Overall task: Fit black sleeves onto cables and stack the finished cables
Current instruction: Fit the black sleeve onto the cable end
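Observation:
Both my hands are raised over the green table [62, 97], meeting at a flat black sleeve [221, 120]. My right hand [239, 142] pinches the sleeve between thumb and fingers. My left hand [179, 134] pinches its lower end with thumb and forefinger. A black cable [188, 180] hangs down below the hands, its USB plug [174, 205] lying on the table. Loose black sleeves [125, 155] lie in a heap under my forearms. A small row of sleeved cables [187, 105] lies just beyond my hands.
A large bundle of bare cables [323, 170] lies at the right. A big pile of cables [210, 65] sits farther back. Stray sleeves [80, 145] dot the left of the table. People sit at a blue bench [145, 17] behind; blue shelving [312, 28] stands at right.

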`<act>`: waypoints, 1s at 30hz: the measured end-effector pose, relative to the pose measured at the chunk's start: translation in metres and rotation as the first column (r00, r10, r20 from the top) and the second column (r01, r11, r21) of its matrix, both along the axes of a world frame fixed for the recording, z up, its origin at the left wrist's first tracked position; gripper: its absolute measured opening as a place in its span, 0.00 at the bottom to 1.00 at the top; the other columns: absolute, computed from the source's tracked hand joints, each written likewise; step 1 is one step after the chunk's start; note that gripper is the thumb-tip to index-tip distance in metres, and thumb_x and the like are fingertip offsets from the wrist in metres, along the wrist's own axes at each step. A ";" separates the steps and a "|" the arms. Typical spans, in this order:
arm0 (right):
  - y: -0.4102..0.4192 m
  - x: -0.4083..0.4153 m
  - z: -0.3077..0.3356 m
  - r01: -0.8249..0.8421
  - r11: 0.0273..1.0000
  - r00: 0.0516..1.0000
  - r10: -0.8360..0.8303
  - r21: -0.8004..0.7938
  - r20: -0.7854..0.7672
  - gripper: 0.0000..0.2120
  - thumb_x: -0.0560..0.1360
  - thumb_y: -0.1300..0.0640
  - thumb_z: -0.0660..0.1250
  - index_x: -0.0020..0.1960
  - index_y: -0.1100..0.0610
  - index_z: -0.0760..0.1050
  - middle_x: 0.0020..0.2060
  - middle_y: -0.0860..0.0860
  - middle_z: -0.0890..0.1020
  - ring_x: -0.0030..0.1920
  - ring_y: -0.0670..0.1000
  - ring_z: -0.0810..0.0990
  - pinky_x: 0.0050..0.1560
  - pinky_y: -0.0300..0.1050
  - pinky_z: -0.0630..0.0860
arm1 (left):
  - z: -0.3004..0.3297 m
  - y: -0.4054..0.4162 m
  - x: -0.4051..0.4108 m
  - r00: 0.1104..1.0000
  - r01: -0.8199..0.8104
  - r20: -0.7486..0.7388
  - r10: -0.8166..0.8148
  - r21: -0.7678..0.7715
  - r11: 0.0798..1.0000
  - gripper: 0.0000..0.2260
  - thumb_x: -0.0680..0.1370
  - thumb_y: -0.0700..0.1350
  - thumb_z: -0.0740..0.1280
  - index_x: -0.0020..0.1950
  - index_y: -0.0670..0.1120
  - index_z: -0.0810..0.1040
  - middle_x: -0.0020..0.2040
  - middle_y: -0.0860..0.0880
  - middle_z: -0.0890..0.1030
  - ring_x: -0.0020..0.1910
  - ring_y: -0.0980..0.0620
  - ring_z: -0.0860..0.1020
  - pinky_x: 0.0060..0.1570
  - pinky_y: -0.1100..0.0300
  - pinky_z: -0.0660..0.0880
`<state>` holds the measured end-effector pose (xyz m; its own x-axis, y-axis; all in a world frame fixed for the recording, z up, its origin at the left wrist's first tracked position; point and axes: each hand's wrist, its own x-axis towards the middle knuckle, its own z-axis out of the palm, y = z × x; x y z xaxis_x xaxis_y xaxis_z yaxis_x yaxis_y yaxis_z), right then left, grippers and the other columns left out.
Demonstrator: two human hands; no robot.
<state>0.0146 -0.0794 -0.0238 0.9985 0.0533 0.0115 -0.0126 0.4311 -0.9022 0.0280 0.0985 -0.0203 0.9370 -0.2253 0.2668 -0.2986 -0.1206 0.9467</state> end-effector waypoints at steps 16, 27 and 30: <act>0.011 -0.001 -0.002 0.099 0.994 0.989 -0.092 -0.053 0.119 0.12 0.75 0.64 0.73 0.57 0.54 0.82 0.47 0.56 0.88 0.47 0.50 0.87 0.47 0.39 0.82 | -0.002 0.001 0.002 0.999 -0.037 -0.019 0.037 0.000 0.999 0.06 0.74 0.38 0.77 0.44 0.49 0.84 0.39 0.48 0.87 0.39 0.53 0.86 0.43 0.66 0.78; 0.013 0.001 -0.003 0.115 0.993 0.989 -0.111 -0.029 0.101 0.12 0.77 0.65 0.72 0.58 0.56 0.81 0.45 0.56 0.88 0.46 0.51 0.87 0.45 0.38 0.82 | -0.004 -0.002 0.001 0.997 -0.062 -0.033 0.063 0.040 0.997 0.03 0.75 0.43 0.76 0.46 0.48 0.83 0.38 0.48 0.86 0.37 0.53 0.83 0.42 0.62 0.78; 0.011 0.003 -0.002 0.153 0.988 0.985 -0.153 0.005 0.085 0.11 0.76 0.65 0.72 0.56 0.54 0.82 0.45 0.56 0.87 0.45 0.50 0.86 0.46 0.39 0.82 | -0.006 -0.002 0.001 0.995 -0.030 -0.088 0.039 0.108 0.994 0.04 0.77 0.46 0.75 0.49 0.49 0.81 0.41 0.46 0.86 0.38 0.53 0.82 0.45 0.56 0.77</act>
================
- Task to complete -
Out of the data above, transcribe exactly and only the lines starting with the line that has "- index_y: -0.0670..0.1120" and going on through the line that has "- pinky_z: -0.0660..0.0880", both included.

- Solution -
  - index_y: -0.0670..0.1120
  - index_z: -0.0810..0.1040
  - middle_x: -0.0020..0.2040
  - middle_y: -0.0860..0.0880
  - middle_z: -0.0890..0.1030
  - ring_x: -0.0020..0.1910
  - ring_y: -0.0980..0.0620
  - ring_z: -0.0860..0.1020
  - pinky_x: 0.0060..0.1570
  - pinky_y: -0.1100..0.0300
  - pinky_z: -0.0660..0.0880

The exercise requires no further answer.